3.1 The Plan shall be administered in accordance with the rules and policies of the Exchange in respect of employee stock option plans by the Board. The Board shall receive recommendations of management and shall determine and designate from time to time those directors, officers, employees and Consultants of the Corporation or its Subsidiaries to whom an Option should be granted and the number of Shares, which will be optioned from time to time to any individual and the terms and conditions of the grant.

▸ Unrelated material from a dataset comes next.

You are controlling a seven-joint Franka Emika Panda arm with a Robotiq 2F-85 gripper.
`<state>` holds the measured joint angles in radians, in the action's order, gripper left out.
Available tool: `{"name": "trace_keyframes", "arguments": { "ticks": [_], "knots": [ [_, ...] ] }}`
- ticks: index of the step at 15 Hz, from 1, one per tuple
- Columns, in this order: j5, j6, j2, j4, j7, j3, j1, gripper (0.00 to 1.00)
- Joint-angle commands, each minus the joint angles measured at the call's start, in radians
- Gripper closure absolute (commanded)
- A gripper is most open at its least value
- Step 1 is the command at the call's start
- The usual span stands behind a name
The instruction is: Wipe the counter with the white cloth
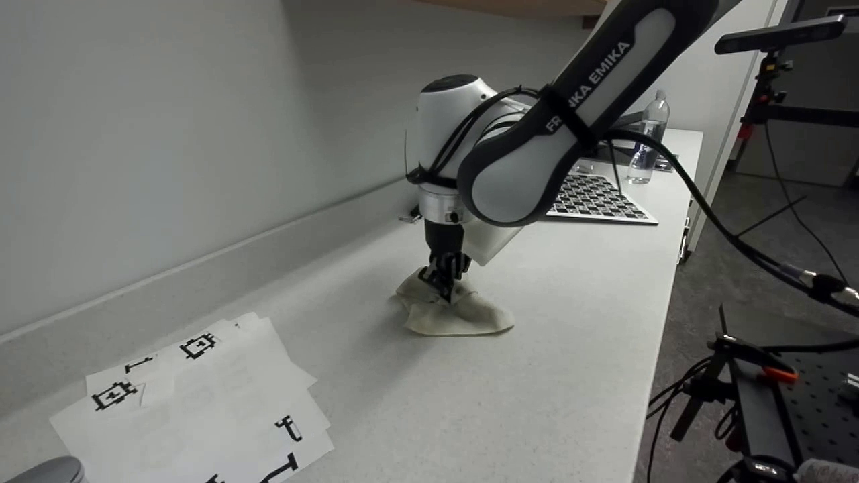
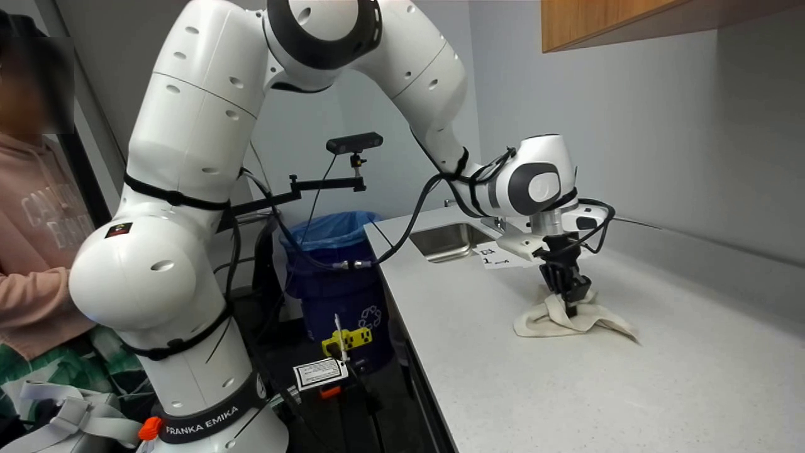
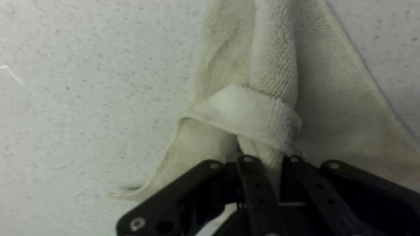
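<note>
The white cloth, cream in colour, lies bunched and folded on the counter in both exterior views. The pale speckled counter also shows in an exterior view and under the cloth in the wrist view. My gripper points down at the cloth's middle, low over the counter, as an exterior view also shows. In the wrist view the gripper is closed on a gathered fold of the cloth. The cloth's edges spread out on the counter around it. The fingertips' lower ends are hidden in folds.
Printed paper sheets lie on the counter near a grey round lid. A patterned board and a water bottle stand behind the arm. A sink is set into the counter. A raised ledge runs along the wall.
</note>
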<state>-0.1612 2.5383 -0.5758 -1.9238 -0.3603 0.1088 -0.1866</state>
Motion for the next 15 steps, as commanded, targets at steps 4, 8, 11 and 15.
{"name": "trace_keyframes", "arguments": {
  "ticks": [4, 8, 11, 15],
  "knots": [
    [0.030, -0.008, 0.042, -0.063, -0.045, 0.050, 0.057, 0.97],
    [0.039, -0.011, 0.055, -0.087, -0.072, 0.068, 0.078, 0.97],
    [0.045, -0.009, 0.068, -0.108, -0.089, 0.080, 0.091, 0.97],
    [0.053, 0.002, 0.080, -0.132, -0.100, 0.093, 0.105, 0.97]
  ]
}}
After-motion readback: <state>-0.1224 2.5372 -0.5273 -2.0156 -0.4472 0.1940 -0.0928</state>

3.2 The Board shall have the power, where consistent with the general purpose and intent of the Plan and subject to the specific provisions of the Plan:

  (a)   to establish policies and to adopt, prescribe, amend or vary rules and regulations for carrying out the purposes, provisions and administration of the Plan and make all other determinations necessary or advisable for its administration;
 
  (b)   to interpret and construe the Plan and to determine all questions arising out of the Plan and any Option granted pursuant to the Plan and any such interpretation, construction or determination made by the Board shall be final, binding and conclusive for all purposes;
 
  (c)   to determine which Eligible Persons are granted Options and to grant Options;
 
  (d)   to determine the number of Shares covered by each Option;
 
  (e)   to determine the Option Price;
 
  (f)   to determine the time or times when Options will be granted and exercisable;
 
  (g)   to determine if the Shares which are subject to an Option will be subject to any restrictions upon the exercise of such Option; and
 
  (h)   to prescribe the form of the instruments relating to the grant, exercise and other terms of Options which initially shall be substantially in the form annexed hereto as Schedule “A”.

ARTICLE IV
SHARES SUBJECT TO THE PLAN

4.1 Options may be granted in respect of authorized and unissued Shares provided that, subject to increase by the Board, the receipt of the approval of the Exchange and the approval of shareholders of the Corporation, the maximum aggregate number of Shares reserved by the Corporation for issuance and which may be purchased upon the exercise of all Options shall equal 19,000,000 Shares in respect of which Options are not exercised shall be available for subsequent Options under the Plan. No fractional Shares may be purchased or issued under the Plan.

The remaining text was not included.